Israel has long complained that media outlets run by the Palestinian Authority – Palestinian radio and television and the Al-Hayat Al-Jadida newspaper – were agitating against Israel and against Jews, even while Palestinian leader Yasser Arafat was engaging Israel in peace talks.
Israeli officials say that since the outbreak of Israeli-Palestinian fighting last September, the broadcasts and writings have turned more vicious, sometimes calling on Palestinians outright to strike at Israelis.
Alongside their street battles and bombing campaigns, Palestinians and Israelis are both engaging in a war of words.
On the Israeli side, some Cabinet ministers dub Mr. Arafat a murderer and a terrorist and talk about razing Palestinian neighborhoods where gunmen are shooting at Israel.
But on the Palestinian side, the words might have a more potent effect.
In the warring that has gripped the West Bank and Gaza for the past eight months, Israelis and Palestinians play very different roles.
The bulk of Palestinian casualties – more than 400 to date – have been killed by Israeli soldiers acting on orders or responding to shootings. Palestinians who attack Israelis often act on something more visceral – the impulse to inflict pain on an indomitable enemy.
As such, analysts say, they are probably more receptive to incitement.

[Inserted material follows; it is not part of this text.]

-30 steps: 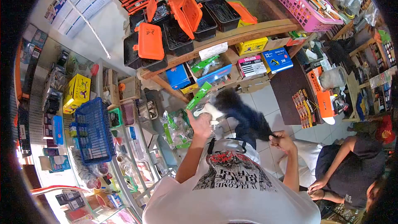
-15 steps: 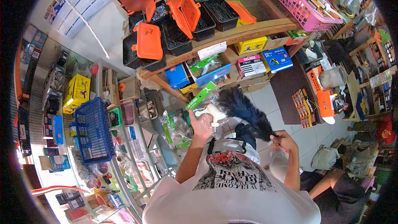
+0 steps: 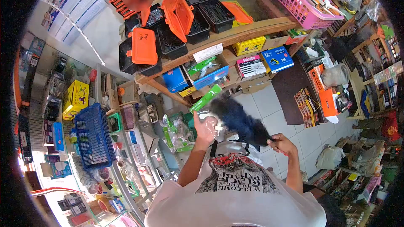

“Here you have a situation where people happen upon kids and they feel like they’re doing Allah’s work by smashing their heads,” said Itamar Marcus, director of Palestinian Media Watch, an Israeli organization that monitors Palestinian media.
“The bodies of Kobi Mandell, 13, and his companion Yosi Ishran, 14, were found last Wednesday in a cave in the Judean Desert about a half-mile from the boys’ homes in the Tekoa settlement. The walls of the cave were covered with the boys’ blood, reportedly smeared there by the killers.
Kobi’s family emigrated to Israel from Silver Spring in the late 1990s. Kobi’s father headed the University of Maryland’s Hillel Center in College Park and his mother taught writing there between 1991 and 1996. A memorial for Kobi was held there last Thursday.
Mr. Marcus says articles in the Palestinian press routinely deny Israel’s legitimacy, spin tales about Israeli machinations and massacres, and refer to the Holocaust as a Zionist myth.
Though Mr. Marcus himself speaks no Arabic, his six translators are fluent, most having performed similar work in army intelligence. In addition to the Palestinian media, his group has analyzed the content of West Bank school textbooks and even crossword puzzles.
But while Mr. Marcus sees a direct link between the invective in the Palestinian media and the violence against Israelis, others are less convinced.
“I certainly think there are cases of incitement on both sides, and it’s naive to expect otherwise in a war situation,” Palestinian political analyst Ghasan Khatib said.